Culture and Continuity: The Jewish Journey examines a question that has long intrigued Jews and non-Jews alike: How has Judaism been able to thrive for thousands of years across the globe, often in difficult and even tragic circumstances? Culture and Continuity examines this question primarily through objects and texts. Objects reflect the different ways Jews have expressed their sense of what it means to be Jewish throughout their history. Texts have been the prime element of continuity in the evolution of the Jewish experience. Jews have been able to sustain their identity by adapting to life in different countries, cultures, and religious contexts. Survival as a people has depended upon both the continuity of Jewish ideas and values and the flexibility to adapt to changing circumstances.

The exhibition traces the dynamic interaction among three catalysts that have shaped the Jewish experience: Jews’ constant questioning and reinterpretation of their own traditions; the interaction of Jews and Judaism with other cultures; and the impact of historical events that have transformed Jewish life.

By entering this exhibition each visitor will be joining a debate that is as pertinent in today’s world of rapid change, cultural interaction, and challenges to tradition as it has always been for defining the meaning of Jewish life.

Culture and Continuity: The Jewish Journey was originally organized in 1993 by a curatorial team led by Emily Bilski. The reinstallation in 2000 of the 4th floor galleries was organized by project director Fred Wasserman, Associate Curator, The Jewish Museum, with Dr. Susan L. Braunstein, Curator of Archaeology and Judaica, The Jewish Museum. The current reinstallation of the 3rd floor galleries was organized by project director Claudia Nahson, Associate Curator of Judaica, The Jewish Museum. The reinstallation has been designed by Robin Parkinson of Exhibition Art & Technology, and the lighting created by lighting designer Don Holder, who received a Tony Award for his lighting of the Broadway show, The Lion King.
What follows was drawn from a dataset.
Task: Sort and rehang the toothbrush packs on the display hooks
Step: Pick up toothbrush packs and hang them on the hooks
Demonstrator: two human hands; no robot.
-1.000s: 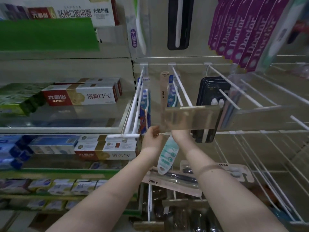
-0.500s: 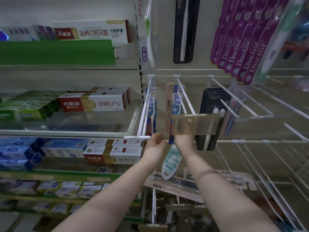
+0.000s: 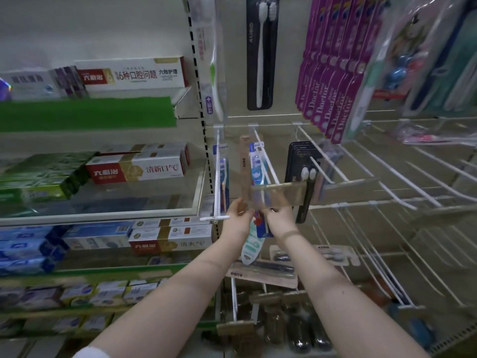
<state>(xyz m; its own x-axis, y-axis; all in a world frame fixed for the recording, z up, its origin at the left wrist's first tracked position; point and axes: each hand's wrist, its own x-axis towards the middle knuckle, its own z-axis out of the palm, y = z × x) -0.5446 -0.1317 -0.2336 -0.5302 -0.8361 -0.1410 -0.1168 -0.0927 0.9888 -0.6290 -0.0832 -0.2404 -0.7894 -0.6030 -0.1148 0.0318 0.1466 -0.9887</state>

Visitors will be able to hear the entire exhibition in a random access audio guide, and also enjoy a “Director’s Highlights” audio guide featuring Joan Rosenbaum, Helen Goldsmith Menschel Director of The Jewish Museum, in conversation with Brian Lehrer, host of WNYC Radio’s The Brian Lehrer Show. The audio guides have been produced in association with Antenna Audio, Inc. and are free to visitors with Museum admission. The audio guides are made possible by Bloomberg.

The reinstallation of the 3rd floor of Culture and Continuity: The Jewish Journey has been funded by capital appropriations provided by the Office of the Mayor and the New York City Council.